El pragmatismo, sin embargo, no excluirá la incidencia del factor ideológico si se mide bien el expresivo cuestionamiento del carácter del régimen venezolano realizado por Piñera. Más aún cuando pretende fortalecer la Carta Democrática interamericana en circunstancias en que la democracia representativa se ha descompuesto en la región.
De una adecuada combinación de pragmatismo e idealismo podría emanar, sin embargo, una nueva predisposición estratégica que otorgue prioridad a una mejor coordinación entre los Estados que privilegian la democracia representativa y la economía de mercado en Hemisferio americano.
Si ello pudiese aplicarse al Pacífico latinoamericano, la realidad estratégica del Arco podría estar más cerca de lo que parece. La importancia de ese proyecto en la relación con el Perú podría fortalecerse si ese proyecto liberal se asienta en la previa consolidación de la relación con Estados Unidos y la Unión Europea (es decir, con Occidente) a través de las agendas concretas propuestas (energía, seguridad regional y los “nuevos temas” con el primero y una mejor relación con los nuevos miembros de la UE con el segundo).
Sobre esa base, la aproximación económica al Asia (destino de 40% de las exportaciones chilenas) y una mejor gestión de los acuerdos de libre comercio para éstos beneficien a la pequeña y mediana empresa tendría más sentido para Chile y también para la relación con el Perú.
Estas posibilidades encontrarán limitaciones, sin embargo. Una de ellas podría derivar de la vocación chilena de ampliar su influencia en el Pacífico y otra de la aspiración al incremento de su rol “preponderante” si ésta se realiza al margen o en perjuicio del Perú. Si el programa del señor Piñera no repara en ello, su gobierno debería hacerlo pues el incremento del desequilibrio estratégico en el Pacífico suramericano incrementará las tensiones bilaterales complicando aún más el desequilibrio de capacidades y el deterioro de la relación peruano-chilena ligado a las implicancias de la controversia marítima.

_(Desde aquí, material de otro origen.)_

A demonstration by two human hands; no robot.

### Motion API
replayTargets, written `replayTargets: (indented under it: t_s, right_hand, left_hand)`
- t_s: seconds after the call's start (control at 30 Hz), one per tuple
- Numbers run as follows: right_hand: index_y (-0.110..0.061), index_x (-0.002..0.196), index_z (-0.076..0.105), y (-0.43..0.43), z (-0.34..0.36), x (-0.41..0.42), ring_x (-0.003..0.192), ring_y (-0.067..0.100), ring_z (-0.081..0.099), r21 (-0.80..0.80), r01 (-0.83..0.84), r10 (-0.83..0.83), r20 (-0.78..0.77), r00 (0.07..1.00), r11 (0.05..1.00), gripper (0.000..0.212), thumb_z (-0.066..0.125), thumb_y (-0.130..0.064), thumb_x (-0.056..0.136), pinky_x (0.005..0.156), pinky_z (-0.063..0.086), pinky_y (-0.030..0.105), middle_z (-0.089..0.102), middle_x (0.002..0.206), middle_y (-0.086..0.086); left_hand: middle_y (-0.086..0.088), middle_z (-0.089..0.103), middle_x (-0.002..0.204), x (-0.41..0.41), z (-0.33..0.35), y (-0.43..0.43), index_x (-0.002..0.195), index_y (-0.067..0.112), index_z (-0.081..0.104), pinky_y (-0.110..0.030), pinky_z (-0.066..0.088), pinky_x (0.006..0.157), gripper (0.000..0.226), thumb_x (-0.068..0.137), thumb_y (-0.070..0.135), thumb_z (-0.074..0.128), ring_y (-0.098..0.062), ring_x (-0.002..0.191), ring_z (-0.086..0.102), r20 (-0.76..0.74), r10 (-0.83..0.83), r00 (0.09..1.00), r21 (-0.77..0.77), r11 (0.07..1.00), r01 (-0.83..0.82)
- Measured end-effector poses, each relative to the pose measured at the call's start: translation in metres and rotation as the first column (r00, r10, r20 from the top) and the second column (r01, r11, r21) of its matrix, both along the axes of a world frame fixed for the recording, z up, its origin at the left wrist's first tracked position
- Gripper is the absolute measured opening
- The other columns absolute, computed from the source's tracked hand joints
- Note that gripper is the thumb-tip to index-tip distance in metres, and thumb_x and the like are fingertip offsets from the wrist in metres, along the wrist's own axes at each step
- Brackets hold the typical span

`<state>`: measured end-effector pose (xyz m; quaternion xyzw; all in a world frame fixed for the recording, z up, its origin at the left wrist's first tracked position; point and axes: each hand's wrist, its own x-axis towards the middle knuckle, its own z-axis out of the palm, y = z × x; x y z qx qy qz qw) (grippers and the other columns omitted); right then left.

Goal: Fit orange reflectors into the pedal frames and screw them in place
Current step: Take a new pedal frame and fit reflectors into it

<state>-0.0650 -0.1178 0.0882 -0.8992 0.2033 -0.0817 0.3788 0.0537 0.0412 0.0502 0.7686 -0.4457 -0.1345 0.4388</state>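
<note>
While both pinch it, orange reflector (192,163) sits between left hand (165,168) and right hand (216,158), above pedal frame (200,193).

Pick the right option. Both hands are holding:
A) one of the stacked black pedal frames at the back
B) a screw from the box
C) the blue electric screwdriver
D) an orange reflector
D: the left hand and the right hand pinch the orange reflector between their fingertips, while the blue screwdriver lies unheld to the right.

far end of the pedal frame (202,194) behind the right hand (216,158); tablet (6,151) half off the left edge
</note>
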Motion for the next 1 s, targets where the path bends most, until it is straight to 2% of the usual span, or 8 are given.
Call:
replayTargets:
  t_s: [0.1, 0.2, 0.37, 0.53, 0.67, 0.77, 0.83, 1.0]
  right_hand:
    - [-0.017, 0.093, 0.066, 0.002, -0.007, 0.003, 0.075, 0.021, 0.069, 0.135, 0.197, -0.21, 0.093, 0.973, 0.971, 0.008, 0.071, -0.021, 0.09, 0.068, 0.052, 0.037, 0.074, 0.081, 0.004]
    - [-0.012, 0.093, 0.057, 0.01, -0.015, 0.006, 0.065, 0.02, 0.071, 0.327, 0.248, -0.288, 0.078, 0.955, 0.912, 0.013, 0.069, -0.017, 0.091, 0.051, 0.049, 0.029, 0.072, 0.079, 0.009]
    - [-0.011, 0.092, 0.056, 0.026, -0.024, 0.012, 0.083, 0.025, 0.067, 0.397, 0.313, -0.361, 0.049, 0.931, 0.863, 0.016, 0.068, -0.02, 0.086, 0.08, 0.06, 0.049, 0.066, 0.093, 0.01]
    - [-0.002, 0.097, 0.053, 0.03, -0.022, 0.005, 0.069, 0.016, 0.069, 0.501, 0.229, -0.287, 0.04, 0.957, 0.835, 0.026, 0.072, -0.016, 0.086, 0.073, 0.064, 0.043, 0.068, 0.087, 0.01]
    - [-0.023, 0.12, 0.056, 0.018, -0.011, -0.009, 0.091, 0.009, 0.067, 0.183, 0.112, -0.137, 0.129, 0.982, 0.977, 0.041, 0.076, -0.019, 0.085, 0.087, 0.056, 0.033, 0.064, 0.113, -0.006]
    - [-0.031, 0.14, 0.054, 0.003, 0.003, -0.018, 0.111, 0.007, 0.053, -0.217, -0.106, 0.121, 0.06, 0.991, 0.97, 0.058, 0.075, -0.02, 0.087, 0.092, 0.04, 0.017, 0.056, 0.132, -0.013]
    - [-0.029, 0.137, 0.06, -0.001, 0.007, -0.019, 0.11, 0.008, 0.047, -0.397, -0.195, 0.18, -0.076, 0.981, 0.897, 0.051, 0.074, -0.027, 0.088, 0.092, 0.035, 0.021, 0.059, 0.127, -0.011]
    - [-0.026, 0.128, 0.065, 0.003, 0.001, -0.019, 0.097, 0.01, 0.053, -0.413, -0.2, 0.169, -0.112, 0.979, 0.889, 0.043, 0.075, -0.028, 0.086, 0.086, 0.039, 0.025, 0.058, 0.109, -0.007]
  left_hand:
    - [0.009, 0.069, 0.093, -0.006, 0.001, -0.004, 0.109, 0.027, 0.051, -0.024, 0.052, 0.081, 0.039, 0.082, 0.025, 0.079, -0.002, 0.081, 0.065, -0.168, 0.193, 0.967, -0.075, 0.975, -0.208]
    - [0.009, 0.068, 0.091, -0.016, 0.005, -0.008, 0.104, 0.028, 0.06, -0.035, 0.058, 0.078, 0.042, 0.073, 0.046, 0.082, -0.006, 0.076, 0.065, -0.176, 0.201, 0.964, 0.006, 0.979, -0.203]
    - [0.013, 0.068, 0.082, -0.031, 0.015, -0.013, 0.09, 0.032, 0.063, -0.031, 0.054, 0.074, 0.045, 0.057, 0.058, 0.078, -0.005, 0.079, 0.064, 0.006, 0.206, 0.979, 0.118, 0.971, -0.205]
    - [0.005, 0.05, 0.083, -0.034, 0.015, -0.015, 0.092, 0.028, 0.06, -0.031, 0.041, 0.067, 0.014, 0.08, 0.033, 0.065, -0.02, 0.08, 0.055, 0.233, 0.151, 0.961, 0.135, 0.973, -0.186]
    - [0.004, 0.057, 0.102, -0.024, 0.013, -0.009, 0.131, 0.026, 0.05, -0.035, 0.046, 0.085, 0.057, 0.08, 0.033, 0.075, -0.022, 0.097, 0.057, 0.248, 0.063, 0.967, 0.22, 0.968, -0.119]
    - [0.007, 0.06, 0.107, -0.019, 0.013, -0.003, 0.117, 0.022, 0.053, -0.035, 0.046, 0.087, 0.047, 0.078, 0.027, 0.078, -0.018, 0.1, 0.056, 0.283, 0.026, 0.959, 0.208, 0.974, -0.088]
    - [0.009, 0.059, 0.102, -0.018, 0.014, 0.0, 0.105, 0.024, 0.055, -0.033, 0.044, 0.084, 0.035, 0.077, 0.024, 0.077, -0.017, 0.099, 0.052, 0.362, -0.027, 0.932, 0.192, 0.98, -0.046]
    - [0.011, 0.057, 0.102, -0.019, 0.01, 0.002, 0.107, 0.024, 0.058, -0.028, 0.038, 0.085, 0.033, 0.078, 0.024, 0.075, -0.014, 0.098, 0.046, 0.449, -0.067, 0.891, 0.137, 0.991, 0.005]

A esa complicación podría agregarse el malestar público en el Perú si el incremento de la interdependencia económica no va acompañado de una disminución de sus desequilibrios (que requieren una mejor gestión público-privada). A ello puede sumarse el problema de la mediterraneidad boliviana (que, mientras dure la controversia peruano-chilena, no tiene posibilidades de ser atendido por territorios que fueron peruanos) si ésta es manejada por Chile en términos de generación de desequilibrio inconveniente para el Perú a pesar de la distancia ideológica que existe ahora entre el presidente electo con el gobierno del señor Morales.
Aún es temprano para definir cómo se desarrollará la relación peruano-chilena en el mediano plazo. Si hay razones para esperar que mejoren, las hay también para esperar que su punto de equilibrio siga siendo bajo. El Perú debe pretender lo primero y mejorar sus capacidades para lo segundo.